▶ _TASK DIRECTIONS_
In the entries below, which lines run from the one containing "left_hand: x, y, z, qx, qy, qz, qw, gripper" to the one containing "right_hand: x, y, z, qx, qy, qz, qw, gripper"? Copy exactly those lines, ends included, and no others.

<<<<

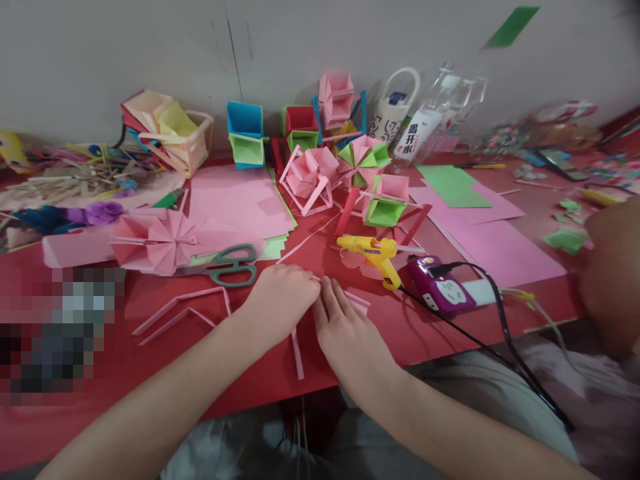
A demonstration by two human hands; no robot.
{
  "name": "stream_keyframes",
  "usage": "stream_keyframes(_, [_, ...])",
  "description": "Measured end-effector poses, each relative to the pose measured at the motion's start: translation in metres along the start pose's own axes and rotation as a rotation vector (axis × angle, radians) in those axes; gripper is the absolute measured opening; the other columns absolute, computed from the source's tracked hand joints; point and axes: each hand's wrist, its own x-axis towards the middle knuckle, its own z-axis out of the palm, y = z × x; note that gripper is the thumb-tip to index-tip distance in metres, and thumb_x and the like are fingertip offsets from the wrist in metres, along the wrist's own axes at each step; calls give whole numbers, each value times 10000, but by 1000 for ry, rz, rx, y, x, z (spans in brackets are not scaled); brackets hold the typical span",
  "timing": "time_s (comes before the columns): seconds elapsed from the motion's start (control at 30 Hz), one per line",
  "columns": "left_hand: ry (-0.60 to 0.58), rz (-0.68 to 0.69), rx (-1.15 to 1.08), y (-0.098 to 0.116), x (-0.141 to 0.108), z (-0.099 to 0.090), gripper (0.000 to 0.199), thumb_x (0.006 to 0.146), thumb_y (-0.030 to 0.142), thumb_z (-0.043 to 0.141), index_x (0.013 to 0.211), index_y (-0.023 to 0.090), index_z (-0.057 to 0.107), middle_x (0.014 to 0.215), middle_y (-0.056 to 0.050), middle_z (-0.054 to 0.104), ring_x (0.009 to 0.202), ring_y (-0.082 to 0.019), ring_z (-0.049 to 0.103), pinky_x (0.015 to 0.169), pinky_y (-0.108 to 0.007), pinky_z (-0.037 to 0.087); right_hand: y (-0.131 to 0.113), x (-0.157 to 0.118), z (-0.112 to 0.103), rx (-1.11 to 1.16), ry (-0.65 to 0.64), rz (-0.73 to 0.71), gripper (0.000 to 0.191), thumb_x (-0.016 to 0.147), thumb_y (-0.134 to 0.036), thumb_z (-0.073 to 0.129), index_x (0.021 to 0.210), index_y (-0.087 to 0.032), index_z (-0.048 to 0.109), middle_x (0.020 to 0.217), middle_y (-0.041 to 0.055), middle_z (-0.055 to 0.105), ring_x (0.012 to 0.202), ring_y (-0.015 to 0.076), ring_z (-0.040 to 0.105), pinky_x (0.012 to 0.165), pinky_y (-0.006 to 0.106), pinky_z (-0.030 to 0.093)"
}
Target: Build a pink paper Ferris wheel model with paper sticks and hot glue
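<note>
My left hand point(283, 300) is closed at the middle of the red table, its fingers curled down on a folded pink paper strip point(359, 303). My right hand point(347, 333) lies beside it with fingers stretched flat over the same strip, whose end shows past the fingertips. Part of the strip is hidden under both hands. Another narrow pink strip point(298, 357) points toward the table's front edge between my wrists. To the left, two bent pink strips point(180, 301) lie near green-handled scissors point(235, 267).
A yellow glue gun point(370, 250) and a purple power socket point(440, 283) with cables are at right. Folded-paper wheels point(310, 173) stand behind, beside pink sheets point(230, 200). A pleated pink paper piece point(155, 240) lies left. Another person's arm point(613, 280) is at far right.
</note>
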Motion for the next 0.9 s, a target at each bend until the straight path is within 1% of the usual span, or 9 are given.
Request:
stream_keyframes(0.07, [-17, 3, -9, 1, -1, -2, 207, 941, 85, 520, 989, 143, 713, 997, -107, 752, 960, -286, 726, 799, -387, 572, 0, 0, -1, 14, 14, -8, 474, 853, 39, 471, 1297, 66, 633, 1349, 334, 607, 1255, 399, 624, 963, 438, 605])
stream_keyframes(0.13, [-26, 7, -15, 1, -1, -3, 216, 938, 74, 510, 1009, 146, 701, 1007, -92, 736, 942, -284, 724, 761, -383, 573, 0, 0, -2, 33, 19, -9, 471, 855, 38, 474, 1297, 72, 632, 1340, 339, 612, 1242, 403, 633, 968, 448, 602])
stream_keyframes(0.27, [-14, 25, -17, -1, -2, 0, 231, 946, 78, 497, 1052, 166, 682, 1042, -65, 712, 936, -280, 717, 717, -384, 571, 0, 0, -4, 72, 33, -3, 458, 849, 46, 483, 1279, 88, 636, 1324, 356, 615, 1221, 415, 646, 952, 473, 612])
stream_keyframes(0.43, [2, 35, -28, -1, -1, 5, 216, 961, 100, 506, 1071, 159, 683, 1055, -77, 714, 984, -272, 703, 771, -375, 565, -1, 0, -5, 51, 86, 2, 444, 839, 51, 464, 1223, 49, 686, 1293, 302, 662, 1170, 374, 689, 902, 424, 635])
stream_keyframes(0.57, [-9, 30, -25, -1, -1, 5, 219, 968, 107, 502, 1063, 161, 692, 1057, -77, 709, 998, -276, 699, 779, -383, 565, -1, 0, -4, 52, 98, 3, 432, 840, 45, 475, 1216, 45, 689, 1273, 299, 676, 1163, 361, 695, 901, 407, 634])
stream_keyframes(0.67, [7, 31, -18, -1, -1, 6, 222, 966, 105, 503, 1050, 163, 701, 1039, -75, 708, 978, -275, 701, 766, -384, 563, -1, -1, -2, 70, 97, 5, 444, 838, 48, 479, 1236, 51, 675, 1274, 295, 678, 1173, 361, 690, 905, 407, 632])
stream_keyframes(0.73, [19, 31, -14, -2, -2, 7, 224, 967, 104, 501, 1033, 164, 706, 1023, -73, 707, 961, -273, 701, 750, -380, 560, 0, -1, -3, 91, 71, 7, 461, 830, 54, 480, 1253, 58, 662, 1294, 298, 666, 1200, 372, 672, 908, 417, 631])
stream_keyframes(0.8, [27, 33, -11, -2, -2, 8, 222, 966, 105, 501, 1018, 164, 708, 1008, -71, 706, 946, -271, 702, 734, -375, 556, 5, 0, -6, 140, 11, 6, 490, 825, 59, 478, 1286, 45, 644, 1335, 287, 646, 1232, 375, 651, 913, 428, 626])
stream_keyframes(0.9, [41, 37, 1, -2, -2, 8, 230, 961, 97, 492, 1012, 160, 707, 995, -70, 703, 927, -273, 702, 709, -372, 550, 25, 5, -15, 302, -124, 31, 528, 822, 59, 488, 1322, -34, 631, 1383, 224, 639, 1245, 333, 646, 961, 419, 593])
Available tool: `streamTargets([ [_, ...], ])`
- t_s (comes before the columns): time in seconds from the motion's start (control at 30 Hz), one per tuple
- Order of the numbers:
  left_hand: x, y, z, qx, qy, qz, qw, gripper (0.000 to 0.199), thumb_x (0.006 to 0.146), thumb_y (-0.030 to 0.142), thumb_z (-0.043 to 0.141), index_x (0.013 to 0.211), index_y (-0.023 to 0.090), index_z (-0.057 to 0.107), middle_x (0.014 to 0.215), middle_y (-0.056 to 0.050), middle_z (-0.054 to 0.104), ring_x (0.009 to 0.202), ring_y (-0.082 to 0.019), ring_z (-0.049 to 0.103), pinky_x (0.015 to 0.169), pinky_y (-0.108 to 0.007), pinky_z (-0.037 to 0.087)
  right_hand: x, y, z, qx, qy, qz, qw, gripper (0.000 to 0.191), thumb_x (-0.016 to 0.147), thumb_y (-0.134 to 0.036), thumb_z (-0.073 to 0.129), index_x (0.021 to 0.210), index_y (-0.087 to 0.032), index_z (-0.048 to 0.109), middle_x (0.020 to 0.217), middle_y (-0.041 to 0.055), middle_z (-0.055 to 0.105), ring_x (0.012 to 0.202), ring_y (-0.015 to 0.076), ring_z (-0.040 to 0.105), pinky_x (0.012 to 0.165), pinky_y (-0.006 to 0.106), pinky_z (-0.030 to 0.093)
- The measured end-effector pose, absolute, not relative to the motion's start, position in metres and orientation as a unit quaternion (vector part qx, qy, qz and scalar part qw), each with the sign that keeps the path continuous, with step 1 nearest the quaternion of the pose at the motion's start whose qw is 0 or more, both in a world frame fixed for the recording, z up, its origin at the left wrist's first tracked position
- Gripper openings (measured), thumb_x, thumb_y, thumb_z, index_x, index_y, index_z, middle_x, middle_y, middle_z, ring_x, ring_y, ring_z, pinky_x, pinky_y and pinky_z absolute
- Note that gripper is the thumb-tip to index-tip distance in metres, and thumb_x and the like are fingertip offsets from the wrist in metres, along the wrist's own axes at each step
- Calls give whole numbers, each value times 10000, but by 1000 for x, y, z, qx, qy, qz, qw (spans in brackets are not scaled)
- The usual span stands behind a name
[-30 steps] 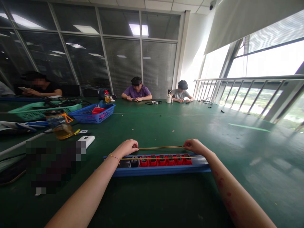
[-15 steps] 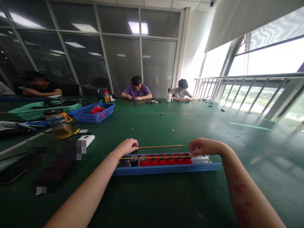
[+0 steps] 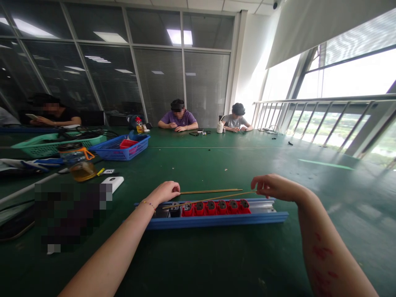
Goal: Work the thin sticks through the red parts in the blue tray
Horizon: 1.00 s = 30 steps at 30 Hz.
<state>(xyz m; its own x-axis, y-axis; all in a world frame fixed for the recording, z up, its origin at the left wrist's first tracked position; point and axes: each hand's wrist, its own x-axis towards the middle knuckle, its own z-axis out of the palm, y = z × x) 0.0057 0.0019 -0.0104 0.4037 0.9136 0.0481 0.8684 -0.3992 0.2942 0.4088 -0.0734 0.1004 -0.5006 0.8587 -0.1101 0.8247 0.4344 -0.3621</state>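
Beneath the left hand (image 3: 165,191) and the right hand (image 3: 275,185) spreads the green surface (image 3: 210,260), the largest thing around them. Far out beyond the left hand, towards its outer side, a green mesh basket (image 3: 37,150) holds dark cables (image 3: 74,134), their loops spilling over its rim. Just below both hands runs a long blue channel (image 3: 216,222) with a silvery inner floor; six red holders (image 3: 211,210) sit in a row inside it, each with a dark piece in it, and a black block (image 3: 175,209) stands beside the row at the left hand's end. Between the left hand and the green basket, a blue mesh basket (image 3: 123,154) carries a small red bin (image 3: 128,143); nearer that hand is a lidded jar (image 3: 82,171) part filled with amber liquid

Smallest are the thin rods. The right hand has its fingertips together on the raised right end of a slanting rod (image 3: 216,197), whose other end lies low over the channel by the left wrist. The left hand appears closed on the near end of the paired rods (image 3: 213,191), just past the channel. The work in hand seems to be managing the single rod above the holders; moving it calls, I judge, for a light pinch and clearance over the dark pieces
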Motion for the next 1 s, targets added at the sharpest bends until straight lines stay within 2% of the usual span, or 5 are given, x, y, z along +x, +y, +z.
streamTargets([
  [0.4,8,-2,-8,828,541,116,93,225,780,352,439,759,217,618,812,-17,626,731,-139,566,628,-224,382,452,-35,57,-558,-807,185,58,214,705,-262,511,841,-172,650,723,29,675,606,156,614,542,219,454],
  [0.53,10,-4,-5,823,546,117,105,345,777,478,404,751,214,623,785,-26,629,693,-145,567,594,-228,377,437,-23,38,-579,-798,160,46,179,679,-205,520,799,-184,651,726,11,677,541,127,609,543,205,454],
  [0.63,11,-5,-3,819,550,105,125,398,691,573,472,757,210,621,772,-25,631,678,-151,568,565,-221,380,415,-16,25,-594,-797,106,37,184,689,-210,524,824,-211,649,782,2,680,500,108,593,541,205,447],
  [0.73,10,-4,-2,818,552,95,134,388,625,564,550,777,214,621,787,-19,632,690,-152,569,562,-214,387,395,-12,16,-602,-794,68,45,181,702,-220,527,834,-234,651,837,9,676,690,154,619,635,224,444],
  [1.0,7,-4,-5,826,538,103,135,229,725,411,507,788,218,612,802,-15,623,715,-139,567,608,-217,400,398,-9,7,-617,-785,48,32,297,778,-234,434,1024,-230,600,1105,60,586,1023,232,516,863,343,375],
])
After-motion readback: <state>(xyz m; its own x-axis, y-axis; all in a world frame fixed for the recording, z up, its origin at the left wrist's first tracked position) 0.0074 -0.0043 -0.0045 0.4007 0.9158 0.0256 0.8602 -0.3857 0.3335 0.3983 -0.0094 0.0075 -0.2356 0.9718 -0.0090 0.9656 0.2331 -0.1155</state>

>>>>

▶ _FINAL ANSWER_
  left_hand: x, y, z, qx, qy, qz, qw, gripper (0.000 to 0.199), thumb_x (0.006 to 0.146), thumb_y (-0.030 to 0.142), thumb_z (-0.043 to 0.141), index_x (0.013 to 0.211), index_y (-0.023 to 0.090), index_z (-0.057 to 0.107), middle_x (0.014 to 0.215), middle_y (-0.056 to 0.050), middle_z (-0.054 to 0.104), ring_x (0.009 to 0.202), ring_y (-0.082 to 0.019), ring_z (-0.049 to 0.103), pinky_x (0.015 to 0.169), pinky_y (-0.108 to 0.007), pinky_z (-0.037 to 0.087)
  right_hand: x, y, z, qx, qy, qz, qw, gripper (0.000 to 0.191), thumb_x (-0.016 to 0.147), thumb_y (-0.134 to 0.036), thumb_z (-0.073 to 0.129), index_x (0.021 to 0.210), index_y (-0.087 to 0.032), index_z (-0.048 to 0.109), middle_x (0.020 to 0.217), middle_y (-0.041 to 0.055), middle_z (-0.055 to 0.105), ring_x (0.012 to 0.202), ring_y (-0.015 to 0.076), ring_z (-0.040 to 0.105), pinky_x (0.012 to 0.165), pinky_y (-0.006 to 0.106), pinky_z (-0.030 to 0.093)

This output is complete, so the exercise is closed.